Data in this exercise:
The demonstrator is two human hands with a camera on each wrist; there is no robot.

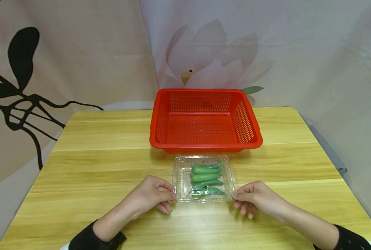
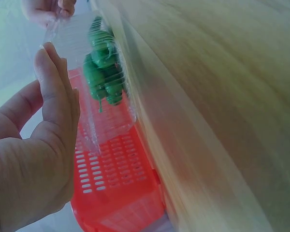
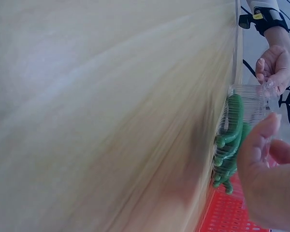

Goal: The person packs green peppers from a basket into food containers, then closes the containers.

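Observation:
A clear plastic container [image 1: 181,177] sits on the table just in front of the red basket. Several green peppers [image 1: 205,177] lie side by side inside it, seen through the shiny plastic. My left hand [image 1: 152,196] pinches the container's near left corner between thumb and fingers. At the near right corner, my right hand [image 1: 258,199] pinches the rim the same way, its other fingers loosely bent below. The right wrist view shows the green peppers [image 3: 234,116] through the ribbed side wall, with the right hand [image 3: 266,179] close in front.
Behind the container stands a red basket [image 1: 201,150] with slotted walls and nothing inside. The wooden table [image 1: 95,166] has rounded far corners. A printed cloth [image 1: 110,52] with flower and black branch patterns hangs behind the table.

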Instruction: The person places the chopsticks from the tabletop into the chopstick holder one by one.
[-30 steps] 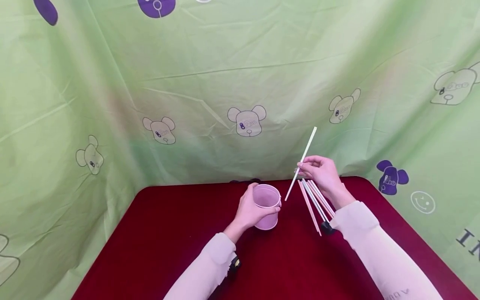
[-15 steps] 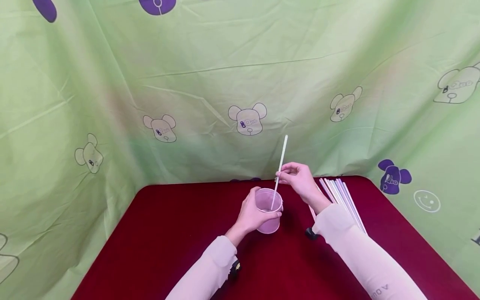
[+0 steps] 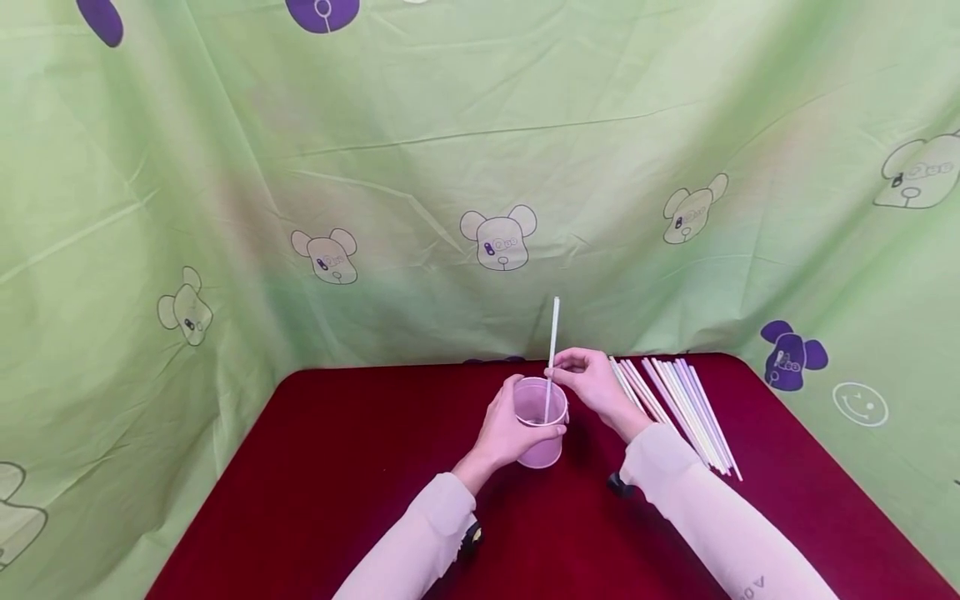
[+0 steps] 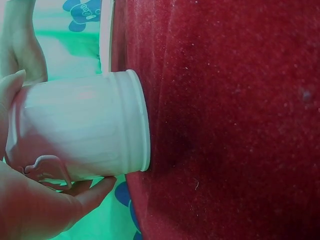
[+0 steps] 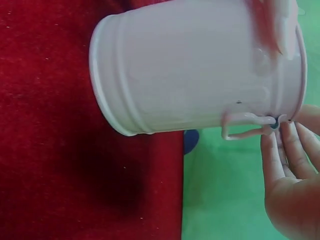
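Note:
My left hand (image 3: 504,429) grips a small pink bucket (image 3: 542,454) round its side, with the thumb near the front of the rim. On the bucket's side a small loop (image 5: 247,131) shows in the right wrist view. Between the thumb and fingers of my right hand (image 3: 596,385) is a thin pale straw (image 3: 554,333). It stands nearly upright, its lower end inside the bucket and its upper part above the rim. Whether the straw touches the bottom is hidden. I cannot tell whether the bucket's base touches the cloth.
Several pastel straws (image 3: 693,408) lie spread side by side on the dark red tabletop (image 3: 360,467), right of my right hand. Behind the far table edge hangs a green curtain (image 3: 405,183) printed with bear heads. A dark strapped device (image 3: 619,485) sits at the right cuff.
My right hand has moved left and down from above the loose straws. The straw in it has swung more upright, and its lower end has entered the bucket. The left hand has barely moved.

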A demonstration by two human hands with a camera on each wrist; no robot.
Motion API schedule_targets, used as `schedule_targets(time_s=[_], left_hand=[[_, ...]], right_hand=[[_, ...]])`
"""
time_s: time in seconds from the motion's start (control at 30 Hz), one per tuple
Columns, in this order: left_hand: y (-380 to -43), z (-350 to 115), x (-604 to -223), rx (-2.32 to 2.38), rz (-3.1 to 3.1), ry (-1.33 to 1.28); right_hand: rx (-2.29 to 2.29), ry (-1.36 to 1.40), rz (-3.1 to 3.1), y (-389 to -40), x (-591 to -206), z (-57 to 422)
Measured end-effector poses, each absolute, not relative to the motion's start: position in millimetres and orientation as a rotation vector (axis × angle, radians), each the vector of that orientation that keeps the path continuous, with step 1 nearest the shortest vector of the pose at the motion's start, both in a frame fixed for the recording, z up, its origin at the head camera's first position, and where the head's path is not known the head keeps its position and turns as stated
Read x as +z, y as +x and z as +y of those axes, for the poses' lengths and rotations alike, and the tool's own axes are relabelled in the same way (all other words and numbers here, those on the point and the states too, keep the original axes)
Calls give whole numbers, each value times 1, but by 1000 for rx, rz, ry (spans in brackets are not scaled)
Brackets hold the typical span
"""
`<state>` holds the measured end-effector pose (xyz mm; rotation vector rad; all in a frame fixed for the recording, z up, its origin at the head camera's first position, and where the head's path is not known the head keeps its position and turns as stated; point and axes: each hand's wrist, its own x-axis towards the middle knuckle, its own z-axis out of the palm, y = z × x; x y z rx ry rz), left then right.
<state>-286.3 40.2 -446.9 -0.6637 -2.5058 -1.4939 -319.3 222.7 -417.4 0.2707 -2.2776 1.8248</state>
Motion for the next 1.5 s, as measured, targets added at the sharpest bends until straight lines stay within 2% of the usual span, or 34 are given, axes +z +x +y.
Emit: schedule_targets(time_s=[0.47,0.8,1.0,1.23,1.5], left_hand=[[-284,36,-447,-1381,-2561,-658],[-265,21,-444,-773,-2565,-773],[-253,15,-448,-447,-2555,-757],[-247,20,-451,-435,-2567,-739],[-248,30,-447,-586,-2614,-693]], right_hand=[[1753,296,-2399,-307,-425,219],[1720,289,-2427,-307,-424,229],[1643,251,-2482,-304,-414,244],[1471,239,-2570,-296,-398,276],[1317,132,-2641,-292,-388,346]])
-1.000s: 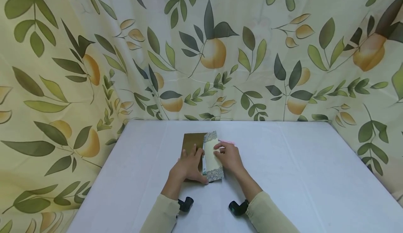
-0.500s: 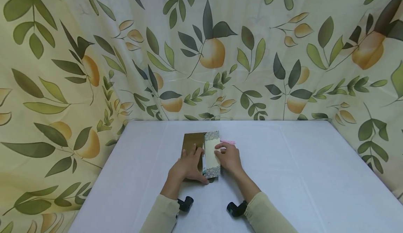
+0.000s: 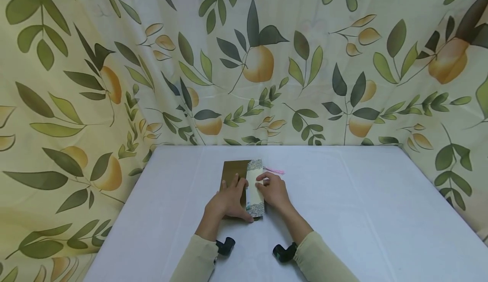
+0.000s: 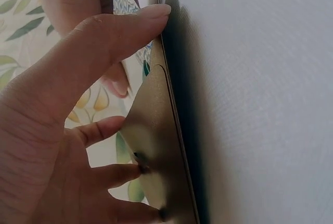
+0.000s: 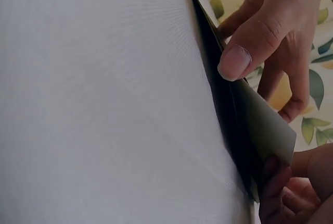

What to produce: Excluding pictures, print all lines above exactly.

Exercise output:
The demonstrator is two human hands with a camera on each wrist; there is no robot.


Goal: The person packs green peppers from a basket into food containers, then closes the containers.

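Observation:
A clear plastic container [image 1: 181,177] sits on the table just in front of the red basket. Several green peppers [image 1: 205,177] lie side by side inside it, seen through the shiny plastic. My left hand [image 1: 152,196] pinches the container's near left corner between thumb and fingers. At the near right corner, my right hand [image 1: 258,199] pinches the rim the same way, its other fingers loosely bent below. The right wrist view shows the green peppers [image 3: 234,116] through the ribbed side wall, with the right hand [image 3: 266,179] close in front.
Behind the container stands a red basket [image 1: 201,150] with slotted walls and nothing inside. The wooden table [image 1: 95,166] has rounded far corners. A printed cloth [image 1: 110,52] with flower and black branch patterns hangs behind the table.
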
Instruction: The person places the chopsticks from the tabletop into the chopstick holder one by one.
[-30 steps] 
[-15 steps] 
[+0 steps] 
[+0 steps] 
[+0 steps] 
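Note:
My left hand (image 3: 504,429) grips a small pink bucket (image 3: 542,454) round its side, with the thumb near the front of the rim. On the bucket's side a small loop (image 5: 247,131) shows in the right wrist view. Between the thumb and fingers of my right hand (image 3: 596,385) is a thin pale straw (image 3: 554,333). It stands nearly upright, its lower end inside the bucket and its upper part above the rim. Whether the straw touches the bottom is hidden. I cannot tell whether the bucket's base touches the cloth.
Several pastel straws (image 3: 693,408) lie spread side by side on the dark red tabletop (image 3: 360,467), right of my right hand. Behind the far table edge hangs a green curtain (image 3: 405,183) printed with bear heads. A dark strapped device (image 3: 619,485) sits at the right cuff.
My right hand has moved left and down from above the loose straws. The straw in it has swung more upright, and its lower end has entered the bucket. The left hand has barely moved.
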
A demonstration by two human hands with a camera on each wrist; no robot.
Motion API schedule_targets, used as `schedule_targets(time_s=[_], left_hand=[[_, ...]], right_hand=[[_, ...]])`
"""
time_s: time in seconds from the motion's start (control at 30 Hz), one per tuple
Columns, in this order: left_hand: y (-380 to -43), z (-350 to 115), x (-604 to -223), rx (-2.32 to 2.38), rz (-3.1 to 3.1), ry (-1.33 to 1.28); right_hand: rx (-2.29 to 2.29), ry (-1.36 to 1.40), rz (-3.1 to 3.1), y (-389 to -40), x (-591 to -206), z (-57 to 422)
Measured end-effector poses, each absolute, not relative to the motion's start: position in millimetres and orientation as a rotation vector (axis × angle, radians), each the vector of that orientation that keeps the path continuous, with step 1 nearest the shortest vector of the pose at the motion's start, both in a frame fixed for the recording, z up, its origin at the head camera's first position, and where the head's path is not known the head keeps its position and turns as stated
Read x as +z, y as +x and z as +y of those axes, for the poses' lengths and rotations alike, and the tool's own axes are relabelled in the same way (all other words and numbers here, those on the point and the states too, keep the original axes)
Calls give whole numbers, each value times 1, but by 1000 for rx, rz, ry (spans in brackets are not scaled)
Brackets hold the typical span
"""
`<state>` holds the measured end-effector pose (xyz mm; rotation vector rad; all in a frame fixed for the recording, z up, its origin at the head camera's first position, and where the head's path is not known the head keeps its position and turns as stated; point and axes: each hand's wrist, its own x-axis towards the middle knuckle, its own z-axis out of the palm, y = z × x; x y z rx ry rz), left then right.
<state>-286.3 40.2 -446.9 -0.6637 -2.5058 -1.4939 -319.3 222.7 -417.4 0.2707 -2.2776 1.8248</state>
Motion for the next 1.5 s, as measured, targets added at the sharpest bends until straight lines stay within 2% of the usual span, or 34 are given, axes +z +x +y.
Emit: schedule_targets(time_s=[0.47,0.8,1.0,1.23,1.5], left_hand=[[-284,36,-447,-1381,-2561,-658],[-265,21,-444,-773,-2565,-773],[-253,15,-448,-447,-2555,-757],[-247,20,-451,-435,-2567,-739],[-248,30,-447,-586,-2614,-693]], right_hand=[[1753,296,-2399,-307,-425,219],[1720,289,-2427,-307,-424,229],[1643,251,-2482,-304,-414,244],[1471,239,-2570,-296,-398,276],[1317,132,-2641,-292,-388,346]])
-1.000s: 
-0.500s: 
+0.000s: 
+0.000s: 
+0.000s: 

Output for this exercise is now complete.